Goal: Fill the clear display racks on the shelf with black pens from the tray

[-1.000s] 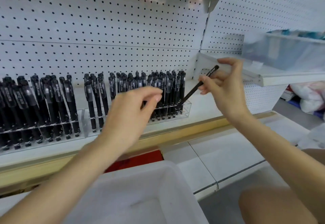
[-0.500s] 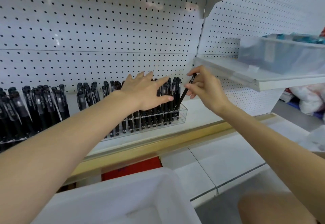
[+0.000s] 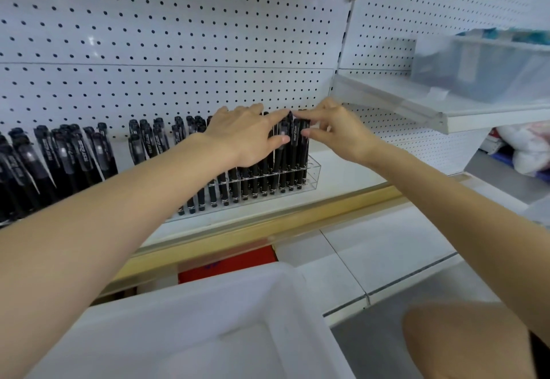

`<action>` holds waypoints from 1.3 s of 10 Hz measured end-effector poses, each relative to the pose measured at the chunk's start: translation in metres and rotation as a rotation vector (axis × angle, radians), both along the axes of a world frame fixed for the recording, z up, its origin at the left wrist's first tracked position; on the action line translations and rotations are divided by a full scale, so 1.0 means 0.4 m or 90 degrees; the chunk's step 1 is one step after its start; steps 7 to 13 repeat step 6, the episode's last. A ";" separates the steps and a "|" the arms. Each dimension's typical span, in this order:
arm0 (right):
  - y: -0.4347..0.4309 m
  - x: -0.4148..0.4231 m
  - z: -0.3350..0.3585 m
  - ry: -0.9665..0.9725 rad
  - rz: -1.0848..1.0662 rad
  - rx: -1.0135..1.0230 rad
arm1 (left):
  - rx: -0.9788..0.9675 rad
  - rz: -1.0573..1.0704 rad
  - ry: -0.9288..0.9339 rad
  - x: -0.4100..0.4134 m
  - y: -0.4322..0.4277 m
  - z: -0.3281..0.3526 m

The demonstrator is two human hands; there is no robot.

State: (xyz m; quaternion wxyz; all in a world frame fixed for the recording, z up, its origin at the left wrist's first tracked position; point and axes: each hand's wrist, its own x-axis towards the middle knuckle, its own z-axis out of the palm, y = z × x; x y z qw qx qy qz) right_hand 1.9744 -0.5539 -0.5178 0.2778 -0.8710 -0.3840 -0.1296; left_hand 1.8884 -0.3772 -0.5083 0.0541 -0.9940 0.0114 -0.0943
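A clear display rack [image 3: 312, 175] on the shelf holds several upright black pens. My left hand [image 3: 244, 137] lies against their tops with fingers spread, holding nothing. My right hand [image 3: 336, 134] pinches a black pen [image 3: 300, 146] at the rack's right end, index tip on its cap and thumb on its side; the pen stands upright among the others. Further left, another rack of pens [image 3: 59, 152] is full. The white tray [image 3: 208, 313] sits below, nearest me; I see no pens in the part that shows.
White pegboard [image 3: 178, 51] backs the shelf. A higher shelf with a translucent bin [image 3: 476, 72] juts out at the right. A pale wooden strip [image 3: 268, 224] edges the shelf front, with a red item [image 3: 229, 262] beneath. My knee [image 3: 464, 340] is at lower right.
My right hand brought the slanted pen down and left until it stands upright at the rack's right end. My left hand moved up onto the pen tops and spread its fingers.
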 end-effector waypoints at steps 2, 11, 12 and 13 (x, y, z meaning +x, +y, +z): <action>-0.006 0.007 -0.020 0.019 0.003 0.007 | 0.002 0.000 -0.001 0.003 0.004 0.001; -0.012 -0.152 0.027 -0.114 0.011 -0.196 | 0.128 -0.065 -0.033 -0.127 0.034 0.016; -0.012 -0.152 0.027 -0.114 0.011 -0.196 | 0.128 -0.065 -0.033 -0.127 0.034 0.016; -0.012 -0.152 0.027 -0.114 0.011 -0.196 | 0.128 -0.065 -0.033 -0.127 0.034 0.016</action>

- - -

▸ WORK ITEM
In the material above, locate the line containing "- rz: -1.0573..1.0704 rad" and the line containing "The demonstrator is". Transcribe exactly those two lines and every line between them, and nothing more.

▸ WRITTEN RESPONSE
  - rz: -1.0573..1.0704 rad
  - ry: -0.9288..0.9339 rad
  - x: -0.4100..0.4134 m
  - y: -0.4322..0.4277 m
  - z: -0.3281..0.3526 m

The demonstrator is two human hands; there is no robot.

What this exercise needed has been supplied.